Using Hypothesis for Property-Based Testing in Python

Traditional unit testing checks expected inputs and outputs. But what if you could test your functions against a wide range of generated inputs, including edge cases you never thought of? That’s where property-based testing comes in — and in Python, the go-to tool is the powerful library Hypothesis.

This guide walks you through what property-based testing is, how Hypothesis works, and how to use it effectively in real-world Python code.

What is Property-Based Testing?

Property-based testing is a method where tests are written as rules or properties your code should always satisfy, regardless of input. Instead of writing dozens of test cases manually, the framework generates inputs automatically and tests whether your code holds up.

Example: Property

The reverse of a reversed list should be the original list.
No need to test [1, 2, 3], [0], or [] separately. Hypothesis will generate all kinds of lists — including edge cases you wouldn’t even consider.

Why Use Hypothesis?

  • Test with more coverage and fewer lines of code
  • Uncover edge-case bugs effortlessly
  • Fewer missed cases compared to manually written tests
  • Works seamlessly with pytest and unittest

Installing Hypothesis

Install with pip:

pip install hypothesis

Or with pytest support:

pip install hypothesis pytest

Basic Example

Let’s test this property: Reversing a list twice gives the original list.

from hypothesis import given
from hypothesis.strategies import lists, integers

@given(lists(integers()))
def test_reverse_identity(xs):
    assert list(reversed(list(reversed(xs)))) == xs

Hypothesis will automatically:

  • Generate random lists of integers
  • Run this test hundreds of times
  • Shrink inputs to the smallest failing case if it fails

Common Hypothesis Strategies

Strategy Description
integers() Any integer
text() Unicode strings
lists(...) Lists of elements
dictionaries() Dicts with keys and values
booleans() True/False
emails() Valid email strings (via hypothesis.extra)
one_of(...) Randomly chooses from provided strategies

You can combine and customize them for complex data.

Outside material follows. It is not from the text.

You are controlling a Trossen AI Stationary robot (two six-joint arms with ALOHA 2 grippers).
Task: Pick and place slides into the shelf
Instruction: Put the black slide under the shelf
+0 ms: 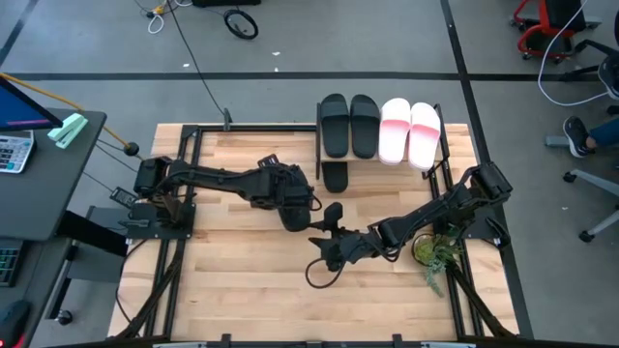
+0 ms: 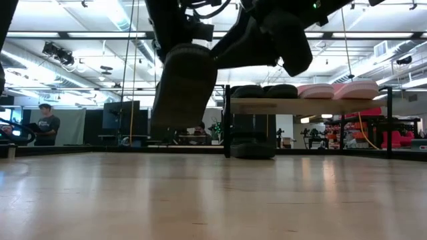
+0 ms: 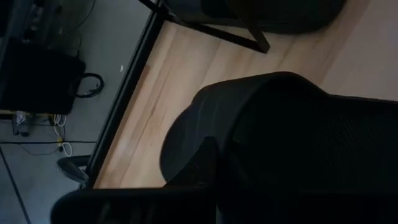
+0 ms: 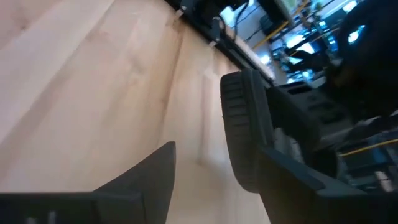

Real-World Example: Email Validator

Let’s say you wrote a function to validate email addresses:

import re

def is_valid_email(s: str) -> bool:
    return re.match(r"[^@]+@[^@]+\.[^@]+", s) is not None

Now test it with property-based testing:

from hypothesis import given
from hypothesis.strategies import text

@given(text())
def test_email_does_not_crash(s):
    is_valid_email(s)

This ensures your function never throws on any kind of text input — even bizarre Unicode strings

Custom Strategies

You can define custom input strategies using @composite:

from hypothesis.strategies import composite

@composite
def user_names(draw):
    first = draw(text(min_size=1, max_size=10))
    last = draw(text(min_size=1, max_size=10))
    return f"{first}_{last}"

Use it in your test:

@given(user_names())
def test_username_has_underscore(name):
    assert "_" in name

Shrinking: Finding Minimal Failing Cases

When a test fails, Hypothesis shrinks the input to find the smallest example that still fails. This makes debugging much easier.

Best Practices

  • Use clear, high-level properties
  • Combine with example-based tests
  • Limit input size if performance matters
  • Use .filter() to constrain inputs
  • Avoid stateful or side-effect-heavy code

Conclusion

Hypothesis transforms the way you test by generating smart, varied inputs that help uncover bugs traditional tests miss. Whether you’re building a utility function or a critical backend service, property-based testing improves confidence and code quality.

Start simple, think in properties, and let Hypothesis do the heavy lifting.